▶ **PROBLEM REQUIREMENTS**
Please give back word for word the lines below, from the first one through the one with "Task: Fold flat".

# # #

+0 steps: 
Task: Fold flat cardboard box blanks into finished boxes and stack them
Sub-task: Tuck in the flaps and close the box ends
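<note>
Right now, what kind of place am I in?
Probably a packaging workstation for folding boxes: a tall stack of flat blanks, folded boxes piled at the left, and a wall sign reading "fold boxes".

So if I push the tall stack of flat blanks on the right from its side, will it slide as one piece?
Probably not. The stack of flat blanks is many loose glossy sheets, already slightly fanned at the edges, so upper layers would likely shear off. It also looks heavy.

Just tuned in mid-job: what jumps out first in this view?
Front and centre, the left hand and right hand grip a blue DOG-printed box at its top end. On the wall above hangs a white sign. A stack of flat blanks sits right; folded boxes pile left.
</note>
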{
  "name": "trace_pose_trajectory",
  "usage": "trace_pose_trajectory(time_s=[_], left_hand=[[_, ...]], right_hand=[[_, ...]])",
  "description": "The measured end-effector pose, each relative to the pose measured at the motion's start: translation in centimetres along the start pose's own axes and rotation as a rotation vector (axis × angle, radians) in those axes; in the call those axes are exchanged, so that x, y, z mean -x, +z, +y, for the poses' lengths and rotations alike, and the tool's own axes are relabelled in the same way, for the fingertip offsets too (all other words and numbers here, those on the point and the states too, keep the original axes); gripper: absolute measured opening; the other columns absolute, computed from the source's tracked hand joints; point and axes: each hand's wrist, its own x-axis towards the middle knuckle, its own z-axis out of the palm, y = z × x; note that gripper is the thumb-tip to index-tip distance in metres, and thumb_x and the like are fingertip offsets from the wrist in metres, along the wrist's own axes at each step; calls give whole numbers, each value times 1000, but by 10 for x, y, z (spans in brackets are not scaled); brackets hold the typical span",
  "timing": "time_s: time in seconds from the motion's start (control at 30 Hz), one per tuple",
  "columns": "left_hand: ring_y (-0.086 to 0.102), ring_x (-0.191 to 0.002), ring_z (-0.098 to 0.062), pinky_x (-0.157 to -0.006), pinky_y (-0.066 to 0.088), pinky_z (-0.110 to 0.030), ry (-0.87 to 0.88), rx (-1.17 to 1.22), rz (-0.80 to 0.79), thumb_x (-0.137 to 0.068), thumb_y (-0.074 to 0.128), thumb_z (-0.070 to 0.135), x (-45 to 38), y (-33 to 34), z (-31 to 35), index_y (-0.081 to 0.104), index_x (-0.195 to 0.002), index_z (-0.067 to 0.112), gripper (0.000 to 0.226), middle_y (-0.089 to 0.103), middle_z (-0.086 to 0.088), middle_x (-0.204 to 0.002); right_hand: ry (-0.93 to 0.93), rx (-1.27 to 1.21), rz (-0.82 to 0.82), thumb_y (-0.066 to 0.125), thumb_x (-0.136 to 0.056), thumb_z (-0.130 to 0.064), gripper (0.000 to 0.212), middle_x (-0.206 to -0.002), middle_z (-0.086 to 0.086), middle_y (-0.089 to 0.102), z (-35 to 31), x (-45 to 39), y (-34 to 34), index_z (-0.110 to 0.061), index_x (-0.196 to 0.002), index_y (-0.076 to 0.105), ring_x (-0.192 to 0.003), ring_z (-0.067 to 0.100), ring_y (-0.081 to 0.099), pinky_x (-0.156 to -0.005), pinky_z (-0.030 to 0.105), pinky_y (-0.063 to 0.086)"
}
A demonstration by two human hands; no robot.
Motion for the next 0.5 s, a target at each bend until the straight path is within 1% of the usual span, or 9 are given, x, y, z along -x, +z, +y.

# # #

▶ **EXERCISE SOLUTION**
+0 steps: 
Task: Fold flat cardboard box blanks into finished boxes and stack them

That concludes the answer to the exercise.